ASCIA Primary Immunodeficiencies (PID) e-training

Early recognition of primary immunodeficiency (PID) is vital as early referral to a specialist improves management of disease. A new e-training course for health professionals has been released by ASCIA that aims to increase awareness of PID amongst general practitioners, paediatricians and general physicians.
www.allergy.org.au/hp/hp-e-training 

Severe combined immunodeficiency (SCID) is the most serious form of primary immunodeficiency and is usually diagnosed in early infancy. It is a rare disorder, thought to affect less than ten Australian children born each year.

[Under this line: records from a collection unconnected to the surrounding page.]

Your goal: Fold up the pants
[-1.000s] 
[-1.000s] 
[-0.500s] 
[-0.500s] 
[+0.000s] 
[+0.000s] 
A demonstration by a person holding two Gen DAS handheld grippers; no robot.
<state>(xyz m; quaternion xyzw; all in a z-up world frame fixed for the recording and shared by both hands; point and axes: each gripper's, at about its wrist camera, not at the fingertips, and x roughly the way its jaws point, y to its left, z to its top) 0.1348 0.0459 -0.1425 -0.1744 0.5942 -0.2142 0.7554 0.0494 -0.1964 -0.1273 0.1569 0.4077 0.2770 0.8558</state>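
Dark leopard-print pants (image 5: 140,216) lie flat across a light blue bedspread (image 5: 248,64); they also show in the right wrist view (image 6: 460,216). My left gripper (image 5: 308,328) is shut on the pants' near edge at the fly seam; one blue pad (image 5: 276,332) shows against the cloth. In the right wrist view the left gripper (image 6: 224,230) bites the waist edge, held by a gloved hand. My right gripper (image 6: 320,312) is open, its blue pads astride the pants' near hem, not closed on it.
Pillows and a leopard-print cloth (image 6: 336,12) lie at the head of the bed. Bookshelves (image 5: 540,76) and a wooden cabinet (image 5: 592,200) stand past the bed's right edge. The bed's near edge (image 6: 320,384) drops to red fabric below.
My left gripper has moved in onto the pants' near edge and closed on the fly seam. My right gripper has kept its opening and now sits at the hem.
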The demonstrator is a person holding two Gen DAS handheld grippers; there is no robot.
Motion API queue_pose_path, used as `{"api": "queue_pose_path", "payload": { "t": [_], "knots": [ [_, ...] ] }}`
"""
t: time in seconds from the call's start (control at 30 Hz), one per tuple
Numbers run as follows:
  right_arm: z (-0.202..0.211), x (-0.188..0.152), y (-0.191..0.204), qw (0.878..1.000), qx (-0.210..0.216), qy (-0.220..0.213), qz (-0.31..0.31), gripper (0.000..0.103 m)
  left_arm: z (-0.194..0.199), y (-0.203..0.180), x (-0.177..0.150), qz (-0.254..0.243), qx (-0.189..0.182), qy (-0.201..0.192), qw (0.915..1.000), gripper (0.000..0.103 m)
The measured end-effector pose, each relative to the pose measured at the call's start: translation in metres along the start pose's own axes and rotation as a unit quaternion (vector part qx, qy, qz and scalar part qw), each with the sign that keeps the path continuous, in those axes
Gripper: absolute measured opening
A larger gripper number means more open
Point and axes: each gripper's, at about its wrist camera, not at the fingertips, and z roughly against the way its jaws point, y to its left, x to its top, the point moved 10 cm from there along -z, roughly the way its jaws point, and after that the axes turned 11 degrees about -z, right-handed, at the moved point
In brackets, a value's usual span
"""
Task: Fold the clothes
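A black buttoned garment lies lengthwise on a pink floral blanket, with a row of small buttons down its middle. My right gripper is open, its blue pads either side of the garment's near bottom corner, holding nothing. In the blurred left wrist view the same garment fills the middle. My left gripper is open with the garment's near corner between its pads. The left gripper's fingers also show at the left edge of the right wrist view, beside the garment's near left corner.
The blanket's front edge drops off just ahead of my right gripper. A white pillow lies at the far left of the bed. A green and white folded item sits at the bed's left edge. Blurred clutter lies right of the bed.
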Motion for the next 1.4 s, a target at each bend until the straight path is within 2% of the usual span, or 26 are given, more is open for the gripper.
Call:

Primary immune deficiencies, such as SCID, are caused bydefects in cells of the immune system. This contrasts with secondary immunodeficiency diseases such as acquired immunodeficiency syndrome (AIDS), which is caused by infection with human immunodeficiency virus (HIV).

SCID is usually an inherited disorder. Babies are still dying in Australia from SCID. If diagnosed and their bone marrow transplanted within the first 3 months of life, a child has a 95% chance of survival.

Newborn screening for SCID will prevent infant deaths from undiagnosed SCID and also enable the potential diagnosis of other primary immune deficiencies. The Immune Deficiencies Foundation of Australia is campaigning for newborn screening for SCID.